殺すように、愛して。

6

 約一週間、発情期のために大事をとっていた間に、各教科の授業内容は随分と進んでいた。周りはみんな理解しているようなことも、障害にぶつかり遅れをとった俺は何も理解できず、大きな差をつけられていることに焦りばかりが募る。おまけに、想像していた通り、俺がオメガであることを察しているようなクラスメートの視線も痛くて。確認をとられることこそなかったが、それでも、いくつもの好奇の眼差しに心中穏やかではいられなかった。俺が復帰したからといって、俺一人のために巻き戻されるはずもない授業に早く追いつきたいのに、他人の目が気になってそれどころではなくなる。

 俯いて小さくなり、先生の話を聞き流してしまいながら、俺だけ初見な新しい単元のページを指示されるままに開いた状態で、B罫のノートの上を占領する、達筆な文字が並んだルーズリーフをただじっと見つめる。俺の筆跡ではなかった。俺のルーズリーフでもなかった。だったら誰の字で誰の私物なのかと言えば、これは、瀬那が休んでる間に教わった全授業の板書だよ、と机の中に入れられていた多くのルーズリーフを見て困惑する俺に、音もなく近づいて言葉を落としてきた黛のものだった。

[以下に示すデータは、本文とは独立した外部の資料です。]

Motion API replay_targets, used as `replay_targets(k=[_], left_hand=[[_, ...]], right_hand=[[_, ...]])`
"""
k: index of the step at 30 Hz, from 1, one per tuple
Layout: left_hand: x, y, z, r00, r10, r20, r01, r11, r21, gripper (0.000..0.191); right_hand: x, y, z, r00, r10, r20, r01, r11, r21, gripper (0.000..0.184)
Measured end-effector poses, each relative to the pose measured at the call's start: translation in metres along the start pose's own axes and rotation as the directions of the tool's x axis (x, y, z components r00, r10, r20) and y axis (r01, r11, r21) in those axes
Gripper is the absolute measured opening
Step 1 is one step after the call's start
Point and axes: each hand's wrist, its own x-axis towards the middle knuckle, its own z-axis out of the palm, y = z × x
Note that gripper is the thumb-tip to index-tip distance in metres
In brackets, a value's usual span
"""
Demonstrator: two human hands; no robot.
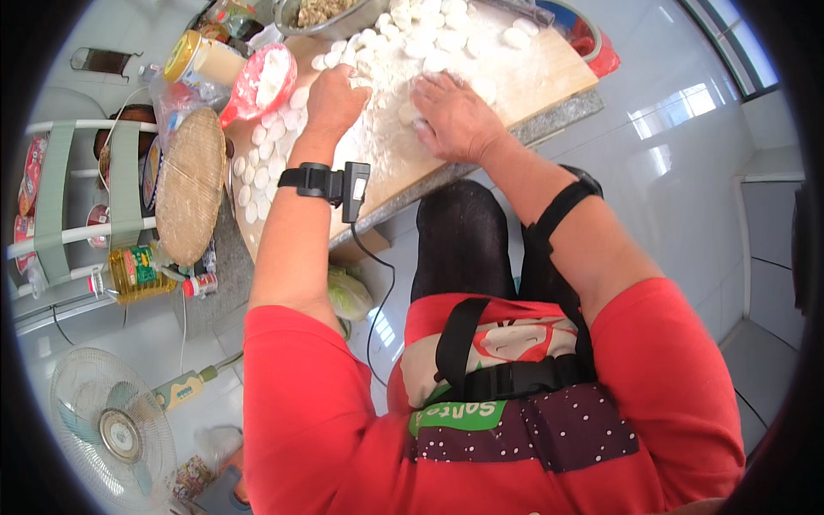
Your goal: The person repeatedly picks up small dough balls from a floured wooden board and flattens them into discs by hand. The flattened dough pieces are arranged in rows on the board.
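Note:
A floured wooden board (399, 170) lies before me, with many small pale dough pieces (262, 177) along its left side and whiter, flatter dough pieces (450, 38) at its far side. My left hand (336, 100) is curled over the board, its fingertips at a bit of floury dough; whether it grips it is unclear. My right hand (454, 116) rests palm down on the board, fingers forward, over a round piece of dough (407, 114) that shows partly at its left edge. A red plastic scoop (286, 77) with white flour lies left of my left hand.
A metal bowl of filling (347, 24) stands at the board's far edge. To the left are a jar with a yellow lid (183, 56), an oval woven tray (190, 187), a bottle of oil (138, 273) and a rack (125, 174). A fan (119, 434) stands at lower left.

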Motion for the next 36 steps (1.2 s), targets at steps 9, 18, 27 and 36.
replay_targets(k=[9,18,27,36], left_hand=[[-0.079,0.005,-0.026,0.997,-0.072,0.019,0.072,0.997,-0.029,0.036],[-0.108,0.014,-0.014,1.0,-0.004,-0.018,0.005,0.997,0.078,0.027],[-0.135,0.015,-0.026,0.999,-0.015,-0.034,0.015,1.0,-0.019,0.017],[-0.072,0.028,0.017,0.973,0.214,-0.083,-0.196,0.963,0.184,0.067]], right_hand=[[0.001,-0.003,-0.002,0.998,0.018,0.054,-0.015,0.998,-0.066,0.043],[0.0,-0.002,-0.002,0.997,0.022,0.071,-0.016,0.997,-0.08,0.044],[0.0,-0.002,0.0,0.997,0.024,0.072,-0.017,0.995,-0.101,0.044],[0.0,0.002,0.005,0.999,-0.027,-0.029,0.026,0.998,-0.058,0.039]])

 突然声をかけられ驚きはしたが、誰かにノートは見せてもらわないといけないな、とは思っていたため、そうする前に気を遣ってくれた彼の厚意を、多少躊躇いつつも素直に受け取ることにした俺は、短いお礼とすぐに返す旨を伝えた。でも、黛本人から、あげるよ、と最初からそのつもりだったとでも言わんばかりに告げられ、え、と彼の筆跡が並ぶルーズリーフを手にしたまま彼を見上げれば、もう一度、あげるよ、と言い聞かすように復唱されてしまった。その後は、なんとなく噛み合わない会話が続いた。